I bought 2 summer weeks at Briarwood on Cape Cod in 1980 (24 years) and used them for probably 7 years and then started trading and have traded ever since - have not been back to Briarwood lately.  I only live about an hour away from the Cape so it was a great place to go for 2 back to back weeks every summer - the kids loved it - now they both have kids!!


----------



## taffy19 (May 20, 2009)

Luanne said:


> Both.  Ex-husband and I bought at the same time and place as my parents. We bought a two-bedroom unit each for use. Then a few months later we bought another one-bedroom together to use for trade. When ex and I split he got the two-bedroom, I got the shared with my parents one-bedroom. I've since taken over full overship of that.
> 
> Current (and final) dh and I bought our Maui Hill timeshare in 1986.

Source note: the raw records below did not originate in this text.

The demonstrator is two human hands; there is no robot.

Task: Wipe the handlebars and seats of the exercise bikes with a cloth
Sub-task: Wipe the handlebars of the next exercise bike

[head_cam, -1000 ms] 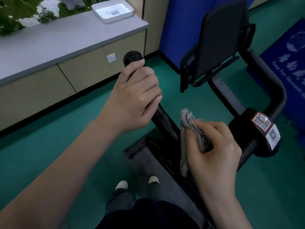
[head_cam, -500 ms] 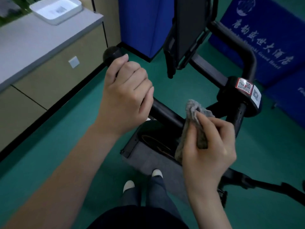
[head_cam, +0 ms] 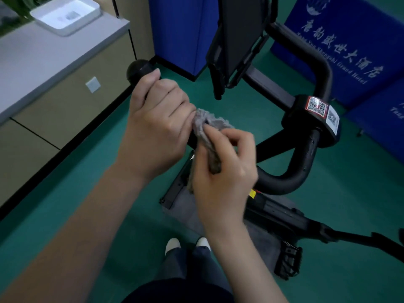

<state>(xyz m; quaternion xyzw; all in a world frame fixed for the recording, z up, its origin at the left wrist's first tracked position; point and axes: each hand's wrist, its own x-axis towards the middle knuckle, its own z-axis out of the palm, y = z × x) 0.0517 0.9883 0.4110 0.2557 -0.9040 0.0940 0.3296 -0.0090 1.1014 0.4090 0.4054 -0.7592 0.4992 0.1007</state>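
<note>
The exercise bike's black handlebar [head_cam: 282, 182] loops from a round end [head_cam: 138, 69] at upper left down to the centre and up the right side. My left hand [head_cam: 157, 125] is wrapped around the left grip just below that round end. My right hand [head_cam: 223, 169] pinches a crumpled grey cloth [head_cam: 207, 127] against the bar, touching my left hand's fingers. A black console [head_cam: 238, 38] stands above, and a hub with QR stickers [head_cam: 317, 119] sits at right.
A beige cabinet with a grey top [head_cam: 43, 62] runs along the left, carrying a white tray [head_cam: 65, 15]. Blue banners [head_cam: 341, 51] stand behind and to the right. A pedal [head_cam: 288, 261] and the bike's base lie on the green floor near my shoes [head_cam: 188, 243].
My right hand has carried the cloth up and left along the bar until it meets my left hand. The view has shifted down and right, showing more of the bike's base.
</note>
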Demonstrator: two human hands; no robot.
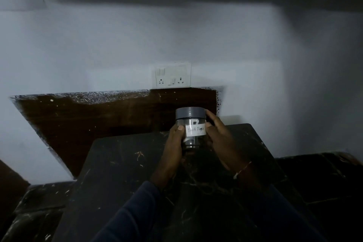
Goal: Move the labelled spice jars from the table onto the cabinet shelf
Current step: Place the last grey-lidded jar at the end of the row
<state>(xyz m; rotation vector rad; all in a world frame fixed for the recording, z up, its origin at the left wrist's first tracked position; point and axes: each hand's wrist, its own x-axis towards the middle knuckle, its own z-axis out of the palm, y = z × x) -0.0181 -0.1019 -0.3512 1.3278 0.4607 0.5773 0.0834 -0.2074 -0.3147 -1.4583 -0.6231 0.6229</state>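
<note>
A clear, grey-lidded jar (190,127) labelled "Black Pepper" was clasped between left hand (173,141) and right hand (220,135) near the table (121,173) far edge; it was best kept upright when lifted shelfward.

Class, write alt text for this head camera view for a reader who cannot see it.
Two hands, left hand and right hand, hold an upright clear jar with a grey lid, labelled "Black Pepper", above a dark marble table. A switch and socket plate sits on the wall behind.
</note>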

I was just kidding but I know for a fact that you were very young when you bought in 1974 but you are certainly an old-timer in timesharing.  That's for sure.    I wonder if anyone bought before that date?


----------



## ScoopKona (May 20, 2009)

Only four (edit: five) years. But as Indy said, "It's not the years, it's the mileage."


----------



## Luanne (May 20, 2009)

iconnections said:


> I was just kidding but I know for a fact that you were very young when you bought in 1974



Yeah, I was 3. :hysterical:


----------



## BevL (May 20, 2009)

*Wow, I'm a youngster - only about 10 years.*

Friends bought from a developer in about 1999.  It made it possible to go to Orlando in a nice timeshare with them instead of the hotel rooms we thought we would have to stay in.

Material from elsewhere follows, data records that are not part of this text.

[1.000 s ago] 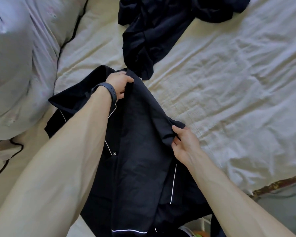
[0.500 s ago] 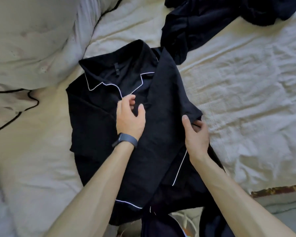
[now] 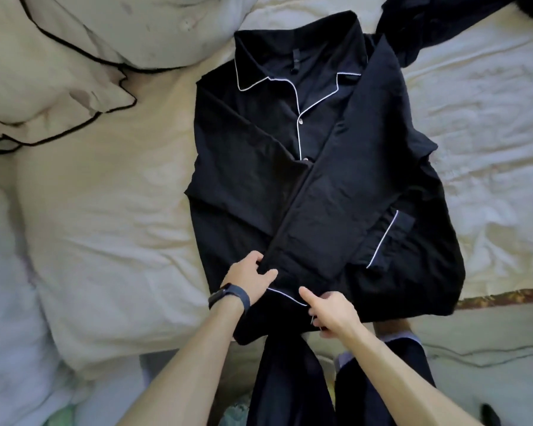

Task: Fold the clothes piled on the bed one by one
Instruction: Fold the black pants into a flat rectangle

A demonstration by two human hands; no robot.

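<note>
Pyjama shirt [image 3: 320, 179], black crinkled cloth with white piping, lies flat on the creased cream bed [image 3: 120, 210], sleeves folded inward. Left hand [image 3: 248, 279] and right hand [image 3: 331, 312] pinch its hem.

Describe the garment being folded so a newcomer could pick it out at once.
On the cream bed sheet, right of the black-edged pillows, a black pyjama shirt lies flat, collar away from the person. Unlike the plain dark pile at top right, it has white piping and buttons.
</note>
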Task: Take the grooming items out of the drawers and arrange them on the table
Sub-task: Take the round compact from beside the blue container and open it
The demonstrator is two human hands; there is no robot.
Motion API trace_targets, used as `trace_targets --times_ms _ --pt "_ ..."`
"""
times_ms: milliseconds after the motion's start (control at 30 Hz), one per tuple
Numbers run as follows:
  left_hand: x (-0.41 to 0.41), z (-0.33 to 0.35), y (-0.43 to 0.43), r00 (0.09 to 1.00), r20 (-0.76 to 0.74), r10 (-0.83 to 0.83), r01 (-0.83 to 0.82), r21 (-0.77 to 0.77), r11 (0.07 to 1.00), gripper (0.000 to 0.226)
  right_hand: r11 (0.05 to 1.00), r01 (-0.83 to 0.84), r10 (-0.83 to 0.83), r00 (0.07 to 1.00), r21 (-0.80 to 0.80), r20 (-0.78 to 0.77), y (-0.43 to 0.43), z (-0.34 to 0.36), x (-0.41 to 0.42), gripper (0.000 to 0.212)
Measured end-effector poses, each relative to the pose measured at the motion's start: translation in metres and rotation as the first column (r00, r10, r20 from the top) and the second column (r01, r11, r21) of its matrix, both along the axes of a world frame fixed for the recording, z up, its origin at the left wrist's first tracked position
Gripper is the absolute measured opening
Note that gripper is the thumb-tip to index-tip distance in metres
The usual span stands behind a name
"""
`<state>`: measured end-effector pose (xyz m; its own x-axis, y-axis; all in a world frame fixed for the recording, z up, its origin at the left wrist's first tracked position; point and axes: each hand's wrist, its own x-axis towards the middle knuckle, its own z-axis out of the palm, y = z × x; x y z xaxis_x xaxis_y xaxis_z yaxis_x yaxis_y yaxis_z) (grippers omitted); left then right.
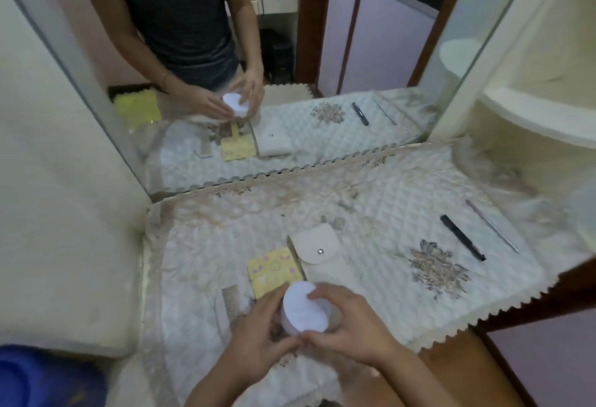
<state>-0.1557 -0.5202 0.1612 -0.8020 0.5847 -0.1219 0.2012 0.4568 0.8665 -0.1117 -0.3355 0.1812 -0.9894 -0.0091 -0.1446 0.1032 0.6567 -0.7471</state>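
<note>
A round white jar (303,308) sits low over the quilted table cover (387,277), gripped from both sides. My left hand (261,331) curls round its left side and my right hand (351,319) curls round its right side and top edge. Behind the jar lie a yellow patterned card (274,271) and a beige snap pouch (321,256). A beige comb (230,305) lies to the left, partly hidden by my left hand. Farther right lie a black pen-like stick (462,238) and a thin metal stick (491,225).
A large mirror (290,68) stands along the back of the table and reflects the person and the items. Cream curved shelves (532,110) rise at the right. A blue object (42,377) is at the lower left. The table's wooden edge (548,297) shows at the right.
</note>
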Motion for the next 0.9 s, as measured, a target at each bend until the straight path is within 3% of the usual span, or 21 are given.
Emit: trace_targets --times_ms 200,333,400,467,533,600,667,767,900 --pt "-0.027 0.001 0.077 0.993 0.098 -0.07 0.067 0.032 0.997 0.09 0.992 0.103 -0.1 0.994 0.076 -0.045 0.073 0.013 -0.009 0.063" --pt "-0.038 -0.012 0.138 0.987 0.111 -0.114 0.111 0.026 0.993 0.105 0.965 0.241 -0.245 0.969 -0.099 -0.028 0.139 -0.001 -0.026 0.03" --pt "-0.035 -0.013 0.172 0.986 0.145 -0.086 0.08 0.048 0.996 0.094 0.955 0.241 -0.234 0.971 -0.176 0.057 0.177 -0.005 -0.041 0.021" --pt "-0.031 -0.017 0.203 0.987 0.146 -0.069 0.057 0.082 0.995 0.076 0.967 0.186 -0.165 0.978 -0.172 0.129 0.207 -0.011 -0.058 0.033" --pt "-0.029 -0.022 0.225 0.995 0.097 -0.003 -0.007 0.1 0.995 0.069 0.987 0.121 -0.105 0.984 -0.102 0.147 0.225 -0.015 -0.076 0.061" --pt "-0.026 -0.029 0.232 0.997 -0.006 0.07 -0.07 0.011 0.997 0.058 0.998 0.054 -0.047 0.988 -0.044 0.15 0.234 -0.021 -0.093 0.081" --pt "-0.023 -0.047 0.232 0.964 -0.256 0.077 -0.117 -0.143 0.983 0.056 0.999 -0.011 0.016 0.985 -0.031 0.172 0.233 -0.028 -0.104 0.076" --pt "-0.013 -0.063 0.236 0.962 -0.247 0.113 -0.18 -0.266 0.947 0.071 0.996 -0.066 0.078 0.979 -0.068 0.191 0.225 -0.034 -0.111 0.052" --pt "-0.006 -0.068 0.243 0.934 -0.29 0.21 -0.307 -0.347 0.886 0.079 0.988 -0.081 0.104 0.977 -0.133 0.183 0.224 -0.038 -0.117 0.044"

That got me interested but I was lucky and found TUG right away.  After a few months of lots of questions and much patience from many people, I purchased a Dikhololo (South Africa) week.  

We've bought and sold quit ea few since then and had 10 years of great vacations in beautiful accomodations we never could have afforded if it hadn't been for timesharing.


----------



## hvacrsteve (May 20, 2009)

*I was a virgin!*

Until last year and I bought Hilton!
Glad I did, it will force me to take more vacations
and enjoy life a little bit more!


----------



## applegirl (May 20, 2009)

Luanne said:


> Bought my first in 1974, so I guess that makes it 35 years.

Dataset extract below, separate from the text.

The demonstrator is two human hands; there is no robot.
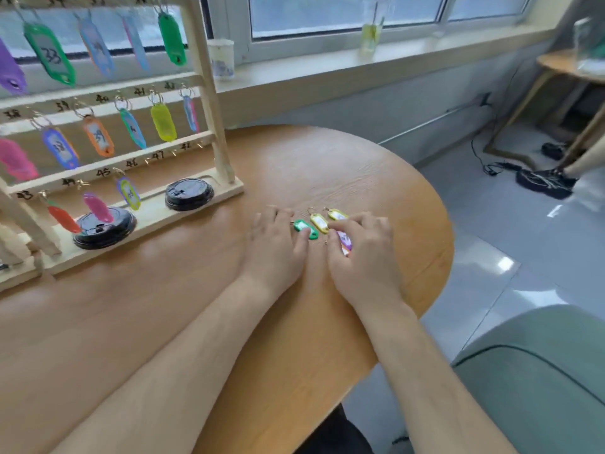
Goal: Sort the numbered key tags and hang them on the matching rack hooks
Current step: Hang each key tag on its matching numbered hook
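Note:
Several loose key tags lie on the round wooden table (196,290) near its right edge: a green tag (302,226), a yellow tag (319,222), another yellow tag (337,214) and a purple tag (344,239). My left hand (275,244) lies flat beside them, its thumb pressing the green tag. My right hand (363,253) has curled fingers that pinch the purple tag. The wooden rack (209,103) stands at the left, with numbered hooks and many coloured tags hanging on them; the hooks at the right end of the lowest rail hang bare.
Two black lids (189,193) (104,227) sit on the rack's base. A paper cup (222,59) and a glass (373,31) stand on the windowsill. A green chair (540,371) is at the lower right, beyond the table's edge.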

WOW!!!!!!!!!!!!!!  I didn't know timesharing was even around back then!  I was just 3 years old in 1974.

We bought our Marriott week 6 years ago, right before we had our first child.
But our t/s experience has really taken off since discovering TUG 3 years ago.  Now we feel like t/s insiders and hope to add weeks in the coming years.  

Thank goodness for timesharing and TUG.  We have grea vacations!

Janna


----------



## icydog (May 20, 2009)

applegirl said:


> *WOW!!!!!!!!!!!!!!  I didn't know timesharing was even around back then!  I was just 3 years old in 1974.*
> 
> We bought our Marriott week 6 years ago, right before we had our first child.
> But our t/s experience has really taken off since discovering TUG 3 years ago.  Now we feel like t/s insiders and hope to add weeks in the coming years.
> ...



Hi Jenna,

I was an adult then and I didn't know that timeshares were around then either. In 1974 my son was born and in 1977 my daughter came into the world. So yes, there was life back thenbut who knew about anything called a timeshare??


----------



## Luanne (May 20, 2009)

icydog said:


> Hi Jenna,
> 
> I was an adult then and I didn't know that timeshares were around then either. In 1974 my son was born and in 1977 my daughter came into the world. So yes, there was life back thenbut who knew about anything called a timeshare??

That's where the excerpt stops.